MongoDB in Python Tutorial for Beginners (using PyMongo)

Gyan Prakash Tripathi
Analytics Vidhya
Published in
11 min readFeb 20, 2020

Overview

  • MongoDB is a popular unstructured database that data scientists should be aware of.
  • We will discuss how you can work with a MongoDB database using Python (and the PyMongo library).
  • We will cover all the basic operations in MongoDB using Python.

The Challenge with Structured Databases

We are generating data at an unprecedented pace right now. The scale and size of this data — it’s mind-boggling! Just check out these numbers:

  • Facebook generates four petabytes of data in just one day
  • Google generates twenty petabytes of data every day
  • Furthermore, Large Hadron Collider (27 kilometers long most powerful particle accelerator of the world) generates one petabyte of data per second. Most importantly this data is unstructured

Can you imagine using SQL to work with this volume of data? It’s setting yourself up for a nightmare!

SQL is a wonderful language to learn as a data scientist and it does work well when we’re dealing with structured data. But if your organization works with unstructured data, SQL databases can not fulfill the requirements.

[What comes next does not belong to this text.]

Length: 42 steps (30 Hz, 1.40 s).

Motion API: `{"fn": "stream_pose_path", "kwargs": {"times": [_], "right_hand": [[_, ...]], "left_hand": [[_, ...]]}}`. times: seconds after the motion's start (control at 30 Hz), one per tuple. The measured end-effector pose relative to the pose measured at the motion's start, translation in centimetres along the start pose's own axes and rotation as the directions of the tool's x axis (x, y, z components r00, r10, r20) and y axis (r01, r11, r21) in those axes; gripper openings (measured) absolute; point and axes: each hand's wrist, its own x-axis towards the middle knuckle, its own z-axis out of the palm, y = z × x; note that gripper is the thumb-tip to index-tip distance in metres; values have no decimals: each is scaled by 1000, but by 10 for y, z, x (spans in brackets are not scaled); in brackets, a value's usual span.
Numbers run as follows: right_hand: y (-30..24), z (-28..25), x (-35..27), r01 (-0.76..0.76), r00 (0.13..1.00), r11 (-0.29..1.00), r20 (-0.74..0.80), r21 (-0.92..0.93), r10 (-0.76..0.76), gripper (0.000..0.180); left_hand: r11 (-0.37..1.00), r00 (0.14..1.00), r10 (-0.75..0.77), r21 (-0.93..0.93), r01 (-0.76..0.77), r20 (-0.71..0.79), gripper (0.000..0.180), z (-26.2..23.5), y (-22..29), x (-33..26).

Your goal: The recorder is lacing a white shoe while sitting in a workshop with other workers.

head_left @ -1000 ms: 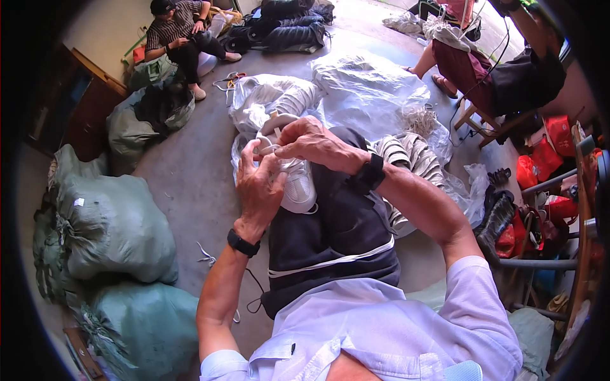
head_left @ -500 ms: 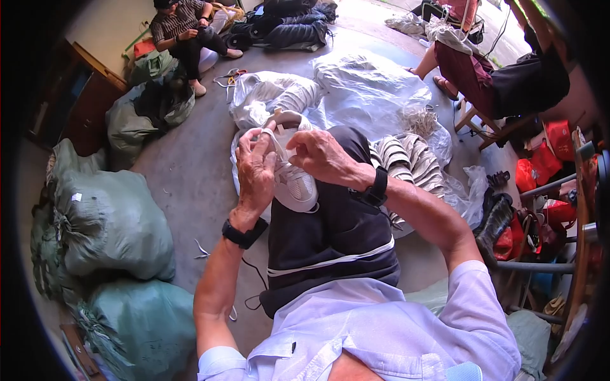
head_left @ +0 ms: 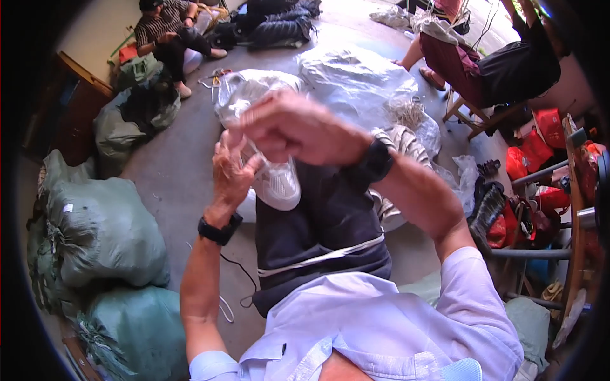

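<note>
A white sneaker (head_left: 280,185) rests toe toward me on my dark-trousered lap. My left hand (head_left: 230,170) is at its left side, thumb against the upper and fingers bent around the edge. Above the sneaker's opening, my right hand (head_left: 289,130) is raised and smeared by motion. Its fingers are curled closed, their tips near those of my left hand; what they pinch cannot be made out. A thin white strand shows between the hands, perhaps a lace. My right hand hides the heel and most of the opening.
Clear plastic bags (head_left: 356,76) lie ahead, beside stacked pale shoe parts (head_left: 400,143). Bulging green sacks (head_left: 108,232) stand at left. A metal-framed rack (head_left: 534,253) with red items is at right. Two other people (head_left: 166,32) sit farther off.
My right hand has lifted and swung left across the sneaker's opening, blurring. My left hand has shifted left and slightly lower along the shoe. The whole view has moved slightly.
</note>
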Motion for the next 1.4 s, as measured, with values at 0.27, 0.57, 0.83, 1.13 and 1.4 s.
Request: {"fn": "stream_pose_path", "kwargs": {"times": [0.27, 0.57, 0.83, 1.13, 1.4], "right_hand": [[-164, -5, -58, 356, 922, 934, 151, 33, -356, 22], [-162, 35, -91, 331, 924, 942, 224, -59, -311, 45], [-148, 16, -123, -242, 897, 814, -442, -528, -20, 64], [-138, -119, -204, -512, 596, 757, -803, -405, -26, 56], [-123, -145, -238, -125, 696, 982, -718, -138, -12, 45]], "left_hand": [[978, 976, 156, 159, -132, -149, 54, -6, 47, -4], [895, 948, 260, 324, -308, 184, 20, -19, 69, 30], [967, 933, 132, -249, -48, 336, 19, -5, 29, 37], [872, 843, -45, -391, 295, 536, 31, -23, 36, 44], [320, 813, 35, -777, 541, 581, 25, -67, 43, 46]]}}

Structured databases have two major disadvantages:

  • Scalability: It is very difficult to scale as the database grows larger
  • Elasticity: Structured databases need data in a predefined format. It the data is not following the predefined format, relational databases do not store it

So how do we solve this issue? If not SQL then what?

This is where we go for unstructured databases. Among a wide range of such databases, MongoDB is widely used because of its rich query language and quick access with concepts like indexing. In short, MongoDB is best suited for managing big data. Let’s see the difference between structured and unstructured databases:

This article is the ultimate guide to get started with MongoDB using Python. We will demonstrate various operations on MongoDB with the help of examples and the PyMongo library.

Table of Contents

  1. What is MongoDB?
  2. Understanding the Problem Statement
  3. What is PyMongo?
  4. Installation Guide for MongoDB
  5. Basic Operations on the MongoDB database
  6. Converting Fetched Data to a Structured Form
  7. Other Useful functions
  8. What’s Next?

1. What is MongoDB?

MongoDB is an unstructured database. It stores data in the form of documents. MongoDB is able to handle huge volumes of data very efficiently and is the most widely used NoSQL database as it offers rich query language and flexible and fast access to data.

Let’s take a moment to understand the architecture of a MongoDB database before we jump into the crux of this tutorial.

The Architecture of a MongoDB Database

  • Each document is a collection of key-value pairs
  • Each key-value pair is called a field
  • Every document has an _id field, which uniquely identifies the documents
  • A document may also contain nested documents
  • Documents may have a varying number of fields (they can be blank as well)

Unlike traditional databases, the data is generally stored in a single collection in MongoDB, so there is no concept of joins (except $lookup operator, which performs left-outer-join like operation). MongoDB has the nested document instead.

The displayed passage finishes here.